Access earnings results, analyst expectations, report, slides, earnings call, and transcript.

Overview

The earnings call highlights strong financial metrics, including a 10% sales growth in the process segment and a 7% increase in adjusted EPS. The Q&A session reveals cautious optimism, with management addressing concerns like Sensia's dissolution and margin expansion. The commitment to market expansion and improved margins, along with a high free cash flow conversion, supports a positive outlook. Although management avoided setting new margin targets, the overall sentiment is positive, suggesting a likely stock price increase of 2% to 8%.

Key Financial Performance

Q4 Sales Both reported and organic Q4 sales were up double digits versus prior year. Organic year-over-year sales growth of 13% was led by continued strength in our product businesses. Sequentially, Q4 sales grew high single digits, which was better than expected. Favorable comps from a year-over-year standpoint contributed to this growth.

Annual Recurring Revenue (ARR) ARR was up 8% in the quarter. Growth was driven by large software and services wins globally, despite some customers delaying discretionary services spending.

Intelligent Devices Segment Sales Organic sales were up 14% year-over-year and low double digits sequentially. Growth was driven by the power control business and the CUBIC acquisition, which helped win competitive projects globally.

Software & Control Segment Sales Organic sales grew 30% year-over-year, driven by momentum in the Logix business and new software wins like Plex and Fiix. Sequential growth was also strong.

Lifecycle Services Segment Sales Organic sales were down 4% year-over-year, slightly below expectations. Project delays across core business and Sensia contributed to the decline.

Segment Margin Overall segment margin was 22.5%, driven by higher volume and strong productivity. Adjusted EPS of $3.34 was well above expectations.

Free Cash Flow Free cash flow conversion was 114% for the year, exceeding expectations. This was attributed to strong operational execution and solid performance across the P&L.

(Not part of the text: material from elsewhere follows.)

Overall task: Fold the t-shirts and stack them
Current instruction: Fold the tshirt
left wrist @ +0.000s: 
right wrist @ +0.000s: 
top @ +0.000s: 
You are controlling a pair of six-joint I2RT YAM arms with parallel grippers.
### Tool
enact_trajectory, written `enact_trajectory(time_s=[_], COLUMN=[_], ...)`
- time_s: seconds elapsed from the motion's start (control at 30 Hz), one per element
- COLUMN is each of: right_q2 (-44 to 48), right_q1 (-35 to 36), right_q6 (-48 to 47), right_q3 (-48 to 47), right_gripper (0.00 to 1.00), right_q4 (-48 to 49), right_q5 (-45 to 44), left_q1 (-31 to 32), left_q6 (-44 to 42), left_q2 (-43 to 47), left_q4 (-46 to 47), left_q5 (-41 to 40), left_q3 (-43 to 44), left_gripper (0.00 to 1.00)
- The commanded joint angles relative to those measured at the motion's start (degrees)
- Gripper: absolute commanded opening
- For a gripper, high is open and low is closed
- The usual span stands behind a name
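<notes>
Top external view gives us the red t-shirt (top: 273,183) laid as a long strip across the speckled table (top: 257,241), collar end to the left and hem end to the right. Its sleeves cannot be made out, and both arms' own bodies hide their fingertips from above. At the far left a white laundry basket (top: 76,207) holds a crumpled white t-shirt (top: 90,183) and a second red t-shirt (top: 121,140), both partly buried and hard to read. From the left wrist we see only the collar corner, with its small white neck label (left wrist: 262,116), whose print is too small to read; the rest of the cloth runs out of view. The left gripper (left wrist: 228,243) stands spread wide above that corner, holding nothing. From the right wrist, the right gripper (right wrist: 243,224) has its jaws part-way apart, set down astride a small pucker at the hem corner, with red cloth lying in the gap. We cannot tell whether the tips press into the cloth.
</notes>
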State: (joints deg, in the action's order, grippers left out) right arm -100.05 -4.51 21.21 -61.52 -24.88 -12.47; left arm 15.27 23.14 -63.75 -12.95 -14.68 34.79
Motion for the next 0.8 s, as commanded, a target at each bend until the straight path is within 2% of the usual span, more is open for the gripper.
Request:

Discrete Industry Sales Sales in Discrete were up 20% year-over-year, with strong growth in e-commerce and warehouse automation (over 70% growth year-over-year) and good performance in automotive (low double-digit growth).

Hybrid Industries Sales Double-digit growth was observed across food and beverage, home and personal care, and life sciences. Growth was driven by productivity and operational efficiency in existing facilities.

Process Segment Sales Sales grew 10% year-over-year, with growth across all industries. Customers focused on driving efficiency and profitability in existing facilities.

Full Year Fiscal 2025 Sales Reported and organic sales were up about 1% versus prior year. Total ARR grew 8%. Segment margin was 20.4%, and adjusted EPS was $10.53, up 7% year-over-year. Free cash flow conversion was 114%, exceeding expectations.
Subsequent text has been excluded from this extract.